Navigate to the root directory of your project or code base, and run the following commands in the python shell:

$ python
>>> from dog_whistle import dw_analyze
>>> dw_analyze('./')
# it will spit out a bunch of text, like below:

Valid Lines
-----------
./crawling/distributed_scheduler.py
   111 : self.logger.error("Could not connect to Zookeeper")
   117 : self.logger.error("Could not ping Zookeeper")
   131 : self.logger.info("Zookeeper config changed", extra=loaded_config)
   189 : self.logger.info("Lost config from Zookeeper", extra=extras)
   303 : self.logger.error("Could not reach out to get public ip")
   381 : self.logger.info("Closing Spider", {'spiderid':self.spider.name})
   383 : self.logger.warning("Clearing crawl queues")

Invalid Lines
-------------

<<<<<<<<<< YOU MUST FIX THESE BEFORE USING THE DOGWHISTLE LIBRARY >>>>>>>>>>>

./crawling/spiders/wandering_spider.py
   87 : self._logger.info("Did not find any more links" + str(value))

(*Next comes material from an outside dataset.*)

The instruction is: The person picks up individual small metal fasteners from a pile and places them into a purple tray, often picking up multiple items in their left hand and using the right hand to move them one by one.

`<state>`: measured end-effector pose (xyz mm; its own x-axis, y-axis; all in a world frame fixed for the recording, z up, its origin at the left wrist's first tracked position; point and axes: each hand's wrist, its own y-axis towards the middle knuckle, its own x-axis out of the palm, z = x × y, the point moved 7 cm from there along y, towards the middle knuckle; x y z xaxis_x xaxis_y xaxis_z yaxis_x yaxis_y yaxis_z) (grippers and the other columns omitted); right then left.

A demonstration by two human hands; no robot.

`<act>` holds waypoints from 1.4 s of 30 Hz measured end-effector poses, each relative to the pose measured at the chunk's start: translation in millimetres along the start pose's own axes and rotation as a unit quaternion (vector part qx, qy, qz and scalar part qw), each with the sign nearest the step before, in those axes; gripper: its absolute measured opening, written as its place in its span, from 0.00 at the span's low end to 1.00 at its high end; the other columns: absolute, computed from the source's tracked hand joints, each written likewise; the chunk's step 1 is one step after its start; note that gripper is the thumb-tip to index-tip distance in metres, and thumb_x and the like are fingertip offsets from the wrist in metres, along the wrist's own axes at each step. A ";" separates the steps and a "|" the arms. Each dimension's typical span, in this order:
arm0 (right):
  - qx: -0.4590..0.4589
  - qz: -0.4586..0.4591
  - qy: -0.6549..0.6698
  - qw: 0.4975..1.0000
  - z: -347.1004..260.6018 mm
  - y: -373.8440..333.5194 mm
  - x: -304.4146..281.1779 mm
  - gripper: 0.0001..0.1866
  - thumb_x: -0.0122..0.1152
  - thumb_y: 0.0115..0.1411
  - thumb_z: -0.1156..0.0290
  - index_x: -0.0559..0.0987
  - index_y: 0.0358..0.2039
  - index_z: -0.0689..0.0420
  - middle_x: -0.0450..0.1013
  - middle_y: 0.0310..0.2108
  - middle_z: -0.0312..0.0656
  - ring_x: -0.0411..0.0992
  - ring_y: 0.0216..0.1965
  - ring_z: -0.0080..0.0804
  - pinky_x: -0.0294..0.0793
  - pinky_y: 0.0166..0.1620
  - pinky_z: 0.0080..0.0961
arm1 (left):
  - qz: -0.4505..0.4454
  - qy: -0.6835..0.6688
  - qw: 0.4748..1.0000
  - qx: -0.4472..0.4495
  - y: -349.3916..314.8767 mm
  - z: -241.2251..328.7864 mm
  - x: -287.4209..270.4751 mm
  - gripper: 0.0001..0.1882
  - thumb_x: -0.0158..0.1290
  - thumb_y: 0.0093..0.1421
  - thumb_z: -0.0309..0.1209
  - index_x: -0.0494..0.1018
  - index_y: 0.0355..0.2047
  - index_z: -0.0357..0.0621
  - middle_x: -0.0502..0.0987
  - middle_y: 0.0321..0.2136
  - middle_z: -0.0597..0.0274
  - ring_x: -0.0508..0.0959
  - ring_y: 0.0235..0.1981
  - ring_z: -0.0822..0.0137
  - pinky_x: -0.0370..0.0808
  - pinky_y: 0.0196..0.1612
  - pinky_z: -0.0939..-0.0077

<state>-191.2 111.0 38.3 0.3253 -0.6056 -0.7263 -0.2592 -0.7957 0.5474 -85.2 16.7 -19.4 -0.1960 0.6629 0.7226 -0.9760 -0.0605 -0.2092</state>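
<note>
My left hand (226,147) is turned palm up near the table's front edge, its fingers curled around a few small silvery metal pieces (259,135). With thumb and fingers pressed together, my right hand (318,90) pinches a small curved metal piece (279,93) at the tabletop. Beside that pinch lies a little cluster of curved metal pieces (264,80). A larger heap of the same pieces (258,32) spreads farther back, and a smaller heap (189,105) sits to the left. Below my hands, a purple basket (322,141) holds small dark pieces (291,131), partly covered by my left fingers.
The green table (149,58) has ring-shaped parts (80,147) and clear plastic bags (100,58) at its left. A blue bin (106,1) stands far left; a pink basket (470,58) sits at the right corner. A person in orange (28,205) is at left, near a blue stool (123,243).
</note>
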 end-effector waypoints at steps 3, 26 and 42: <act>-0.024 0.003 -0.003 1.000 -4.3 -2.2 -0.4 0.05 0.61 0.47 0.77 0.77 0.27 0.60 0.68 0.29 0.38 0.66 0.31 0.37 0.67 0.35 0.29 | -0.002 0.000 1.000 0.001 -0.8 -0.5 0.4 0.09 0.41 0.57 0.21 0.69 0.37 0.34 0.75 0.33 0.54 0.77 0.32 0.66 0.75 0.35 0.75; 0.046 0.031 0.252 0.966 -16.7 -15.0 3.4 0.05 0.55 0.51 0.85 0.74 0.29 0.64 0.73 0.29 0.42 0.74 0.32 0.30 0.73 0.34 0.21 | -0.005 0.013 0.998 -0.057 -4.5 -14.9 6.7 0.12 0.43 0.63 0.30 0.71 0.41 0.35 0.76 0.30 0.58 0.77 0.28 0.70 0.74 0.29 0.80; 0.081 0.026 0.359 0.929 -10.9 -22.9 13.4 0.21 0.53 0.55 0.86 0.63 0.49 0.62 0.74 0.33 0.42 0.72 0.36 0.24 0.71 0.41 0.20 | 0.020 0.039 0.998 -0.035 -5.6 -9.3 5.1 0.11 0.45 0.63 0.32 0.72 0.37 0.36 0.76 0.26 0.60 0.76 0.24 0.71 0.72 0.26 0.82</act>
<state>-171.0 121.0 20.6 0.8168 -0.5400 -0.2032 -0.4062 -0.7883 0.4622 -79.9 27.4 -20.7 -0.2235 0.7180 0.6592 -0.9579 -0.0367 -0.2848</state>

Auto-Generated Template Settings
--------------------------------

dw_dict = {
    'name': '<my_project>',
    'tags': [
        # high level tags that everything in your app will have
        'item:descriptor'
    ],
    'metrics': {
        # By default, everything is a counter using the concatentated log string
        # the 'counters' key is NOT required, it is shown here for illustration
        'counters': [
            # datadog metrics that will use ++
            ("Could not connect to Zookeeper", "could_not_connect_to_zookeeper"),
            ("Could not ping Zookeeper", "could_not_ping_zookeeper"),
            ("Zookeeper config changed", "zookeeper_config_changed"),
            ("Lost config from Zookeeper", "lost_config_from_zookeeper"),
        ],
        # datadog metrics that have a predefined value like `51`
        # These metrics override any 'counter' with the same key,
        # and are shown here for illustration purposes only
        'gauges': [

            ("Zookeeper config changed", "zookeeper_config_changed", "<extras.key.path>"),
            ("Lost config from Zookeeper", "lost_config_from_zookeeper", "<extras.key.path>"),
        ]
    },
    'options': {
        # use statsd for local testing, see docs
        'statsd_host': 'localhost',
        'statsd_port': 8125,
        'local': True,
    },

}

Ensure the above dictionary is passed into `dw_config()`

>>>

Lets break down each of these sections in more detail.

Valid Lines

This section outlines the valid logger lines that dog whistle has detected will work without issue. They should represent ‘static’ messages, and not include any variable substitution within the log message itself.

Invalid Lines

These lines were noted to have some kind of variable substitution inside them, and need to be corrected before being used by the dog whistle module. All variables should be enclosed in the extras dictionary anyways, and this helps standardize our logging practices.

Warning

You must correct these lines before using the dog whistle in production, otherwise our datadog metrics will not be consistent

Please note that the dw_analyze() method may not pick everything up, and it is important to test and look through your code to find any problematic lines. Multiline log states, or more complex logging may not be picked up.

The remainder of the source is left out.